Overview
Overview
Llama-3.1-Storm-8B is an 8 billion parameter instruction-tuned language model developed by Ashvini Kumar Jindal and team, building on Meta AI's Llama-3.1-8B-Instruct. It significantly outperforms its base model and Hermes-3-Llama-3.1-8B across various benchmarks. The model's development involved a three-step approach: self-curation of approximately 1 million high-quality examples focusing on educational value and difficulty, Spectrum-based targeted fine-tuning where 50% of layers were frozen, and model merging with Llama-Spark using the SLERP method.
Key Capabilities
- Improved Instruction Following: Achieves +3.93% on IFEval Strict over Meta-Llama-3.1-8B-Instruct.

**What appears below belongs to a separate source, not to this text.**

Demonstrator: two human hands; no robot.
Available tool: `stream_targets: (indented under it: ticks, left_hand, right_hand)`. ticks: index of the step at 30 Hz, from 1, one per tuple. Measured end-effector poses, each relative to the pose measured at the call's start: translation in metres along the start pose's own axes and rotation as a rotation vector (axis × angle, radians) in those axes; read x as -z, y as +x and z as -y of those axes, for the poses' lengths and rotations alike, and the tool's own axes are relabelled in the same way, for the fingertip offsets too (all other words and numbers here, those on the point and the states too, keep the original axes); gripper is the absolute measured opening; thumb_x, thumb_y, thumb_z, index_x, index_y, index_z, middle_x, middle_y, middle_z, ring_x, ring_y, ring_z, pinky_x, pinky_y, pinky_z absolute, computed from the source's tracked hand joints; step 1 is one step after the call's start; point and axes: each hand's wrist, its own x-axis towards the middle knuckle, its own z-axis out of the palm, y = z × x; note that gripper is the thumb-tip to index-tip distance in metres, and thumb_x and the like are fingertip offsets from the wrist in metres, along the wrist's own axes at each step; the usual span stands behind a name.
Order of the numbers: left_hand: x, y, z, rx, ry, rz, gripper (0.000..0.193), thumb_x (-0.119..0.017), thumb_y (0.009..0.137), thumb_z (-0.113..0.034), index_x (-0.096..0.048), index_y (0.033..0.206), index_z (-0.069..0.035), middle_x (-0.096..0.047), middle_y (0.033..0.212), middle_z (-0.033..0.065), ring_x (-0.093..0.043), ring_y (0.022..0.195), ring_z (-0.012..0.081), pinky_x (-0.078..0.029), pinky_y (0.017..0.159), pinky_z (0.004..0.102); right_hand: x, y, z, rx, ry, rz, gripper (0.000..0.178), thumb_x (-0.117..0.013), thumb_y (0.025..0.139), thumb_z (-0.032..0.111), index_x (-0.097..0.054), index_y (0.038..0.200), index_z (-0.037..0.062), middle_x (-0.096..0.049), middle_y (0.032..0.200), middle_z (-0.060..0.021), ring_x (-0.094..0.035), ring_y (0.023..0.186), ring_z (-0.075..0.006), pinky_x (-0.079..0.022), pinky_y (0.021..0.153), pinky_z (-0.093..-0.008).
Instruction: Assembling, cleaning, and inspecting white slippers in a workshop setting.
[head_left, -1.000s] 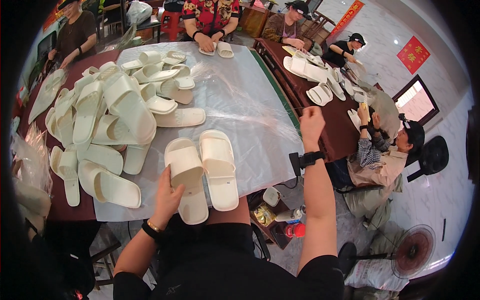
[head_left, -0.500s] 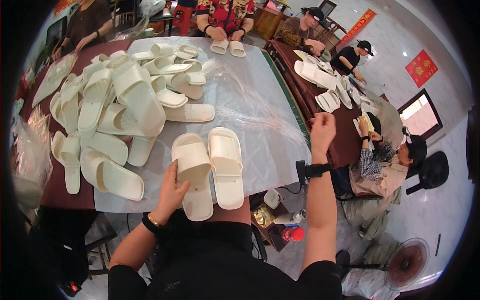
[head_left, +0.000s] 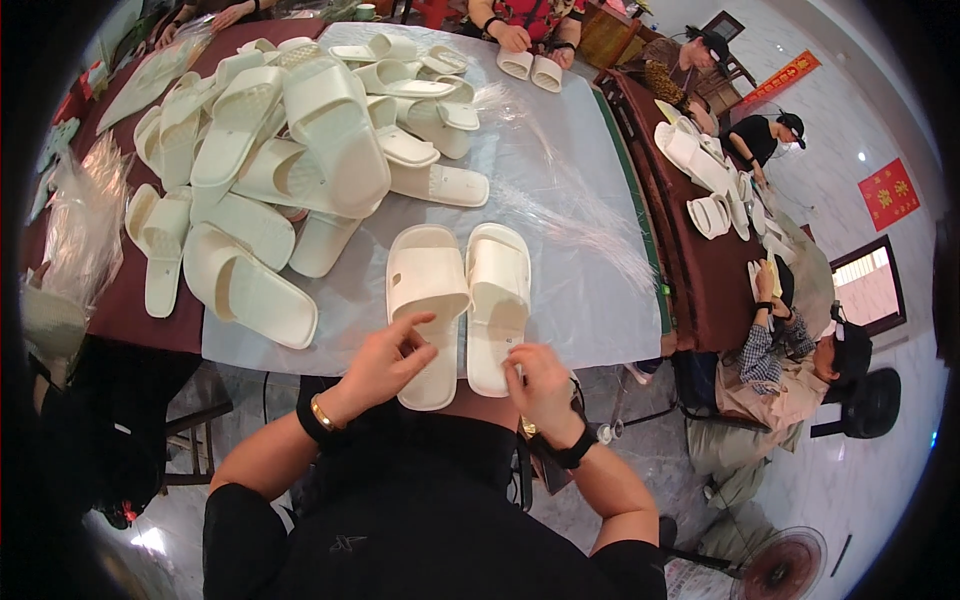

- Enhanced Knowledge-Driven QA: Shows gains of +7.21% on GPQA and +0.55% on MMLU-Pro.
- Better Reasoning: Improves by +3.92% on ARC-C and +1.67% on BBH.
- Superior Agentic Capabilities: Demonstrates +7.92% overall accuracy on BFCL for function calling.
- Reduced Hallucinations: Achieves +9% on TruthfulQA.
Good For
- Generalist Applications: Suitable for diverse tasks requiring strong conversational and reasoning abilities.
- Function Calling: Offers impressive function calling capabilities, outperforming Meta-Llama-3.1-8B-Instruct.
- Resource-Constrained Environments: Designed to provide high performance within the 8B parameter class, beneficial for developers with limited computational resources.